Cannes 2016 : Jour 5, Parole à la défense
Je parlais hier de l'étonnante bienveillance du public de critiques à l'égard des premiers films vus et voilà que, Jour 5, le train déraille. Comme accroché par une grappe de zombies affamés, du genre de ceux vus dans le film de Yeun Sang-ho en séance de minuit, c'est American Honey d'Andrea Arnold qui en fait les frais, avec quelques sifflets au terme des 2h42 de projection. Sifflets à mon sens très injustes car on tient peut-être là le plus beau film vu jusqu'à maintenant.

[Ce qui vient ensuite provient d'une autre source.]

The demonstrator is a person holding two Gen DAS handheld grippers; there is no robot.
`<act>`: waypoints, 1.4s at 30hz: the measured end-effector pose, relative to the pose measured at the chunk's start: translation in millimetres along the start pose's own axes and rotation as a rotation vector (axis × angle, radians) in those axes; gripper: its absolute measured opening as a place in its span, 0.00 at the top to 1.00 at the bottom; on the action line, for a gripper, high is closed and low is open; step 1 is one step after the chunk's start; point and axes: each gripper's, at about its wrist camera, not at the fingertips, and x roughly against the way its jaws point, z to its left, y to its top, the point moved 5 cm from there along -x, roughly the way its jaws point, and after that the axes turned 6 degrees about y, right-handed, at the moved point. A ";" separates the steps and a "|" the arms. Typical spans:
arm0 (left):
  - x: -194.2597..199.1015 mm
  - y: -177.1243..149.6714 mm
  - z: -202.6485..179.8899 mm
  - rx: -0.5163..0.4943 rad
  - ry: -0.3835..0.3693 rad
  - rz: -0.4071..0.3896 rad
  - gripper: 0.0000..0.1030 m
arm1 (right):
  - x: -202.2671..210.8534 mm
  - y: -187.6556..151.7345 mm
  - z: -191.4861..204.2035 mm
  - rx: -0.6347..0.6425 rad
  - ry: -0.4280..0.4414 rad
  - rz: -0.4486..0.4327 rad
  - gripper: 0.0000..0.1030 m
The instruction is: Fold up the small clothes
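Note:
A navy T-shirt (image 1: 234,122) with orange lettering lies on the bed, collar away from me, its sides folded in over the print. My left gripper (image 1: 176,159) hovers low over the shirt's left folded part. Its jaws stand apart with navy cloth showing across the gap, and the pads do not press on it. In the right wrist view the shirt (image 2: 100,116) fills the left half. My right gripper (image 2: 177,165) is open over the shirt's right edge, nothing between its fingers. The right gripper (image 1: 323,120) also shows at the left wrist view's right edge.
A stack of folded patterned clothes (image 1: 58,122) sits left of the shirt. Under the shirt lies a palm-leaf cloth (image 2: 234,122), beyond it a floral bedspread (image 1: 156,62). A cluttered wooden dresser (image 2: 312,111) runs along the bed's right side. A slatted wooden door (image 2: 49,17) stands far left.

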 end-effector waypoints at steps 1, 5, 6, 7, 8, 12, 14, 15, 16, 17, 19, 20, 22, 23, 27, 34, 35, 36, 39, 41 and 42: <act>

«Quelle purge c’était horrible !»
«Quelle purge c’était horrible !» entend-on dans la foule qui piétine à la sortie. Il existe à Cannes un effet de meute informelle. Où qu'on soit, à part peut-être à 17h à l'ombre d'un parasol du Nikki Beach (et encore, je n'ai pas essayé), les gens parlent de cinéma. Pas toujours très bien, souvent trop fort. Chacun a un avis à partager ou imposer. En résulte une rumeur sourde qui donne la tendance. Les loups ont hurlé contre le film d'Andrea Arnold, il faudra donc le défendre en sourdine.
Le film commence dans une poubelle et n'aura dès lors qu'un horizon : se sortir de la merde. Star, une jeune fille paumée, va devoir commencer par abandonner des gosses qui ne sont pas les siens pour vivre son rêve américain. En guise de compagnons, elle trouvera une troupe de kids à la Larry Clark, rencontrée sur un parking et menée par un Shia Labeouf plus vrai que nature dans le rôle de Jake, personnage iconoclaste quelque part entre le punk à chien et le VRP voyou. Installé à la projection de Mademoiselle de Park Chan-Wook, je repense aux oeillades qu’il échange avec la prometteuse actrice principale, Sasha Lane, qui, hésitante, se balance d’un pied sur l’autre, retenant comme elle peut un sourire sous sa lèvre retroussée. Le coréen signe un polar érotique visuellement classieux, enchevêtrant les corps autant que les trahisons. On pense un peu à SexCrimes, pas de quoi se relever la nuit. Derrière moi, une dame avait glissé à sa voisine qu’il fallait absolument éviter le film d’Andrea Arnold : «C'est long, la musique est trop forte, la caméra est trop près…».
White trash capitalistes
Pour son premier film aux Etats-Unis, la réalisatrice britannique a importé le style fluide et réaliste déjà vu à l’œuvre dans Red Road ou Fish Tank. Caméra portée, beaucoup de plans rapprochés, une lumière aussi naturelle que possible, mais aussi un rythme très énergique généré alternativement par les mouvements de caméra ou le montage. Au coeur du dispositif, une musique omniprésente – allant de Bruce Springsteen à Rihanna en passant par Rae Sremmurd – fait bouger les têtes et chanter les kids. Dans sa reconfiguration de l'American Dream comme une quête naïve et désespérée de la fête et de la joie, on peut trouver au film une parenté avec Spring Breakers. Pour autant les approches sont différentes voire opposées. Tandis que celle d’Harmony Korine était essentiellement esthétique, mettant la fluidité de sa narration au service d’un questionnement de la foi au sens large, Arnold semble faire du discours social l’enjeu prioritaire de son film. Car cette petite bande de white trashs qui sillonne l’Amérique en van n’est pas réellement en marge du système. Soumis à une patronne certes atypique – l’excellente Riley Keough (la petite fille d’Elvis aperçue dans Mad Max Fury Road) – ces jeunes gens qui vendent des magazines en porte à porte sont les petits soldats d’un capitalisme sauvage. Des gamins à qui personne n'a jamais demandé ce à quoi ils rêvaient, mais qui songent en silence et comme leurs ainés à un lopin de terre rien qu’à eux.
Me voilà à la Quinzaine des réalisateurs en attendant Gégé Depardieu qui vient présenter Tour de France. Pas loin un type indélicat voudrait y aller à la machette : «Tous les films sont trop long cette année, American Money (sic) par exemple… y’a une heure à couper !». Je l’entendrai plus tard exploser de rire devant Depardieu rappant la Marseillaise : «Allons enfants de la patrie, yo yo, bang bang». Avec un peu de chance, dimanche, Andrea Arnold sera primée, je commence à prendre goût au bruit des huées.
La soundtrack d’American Honey est sur Spotify.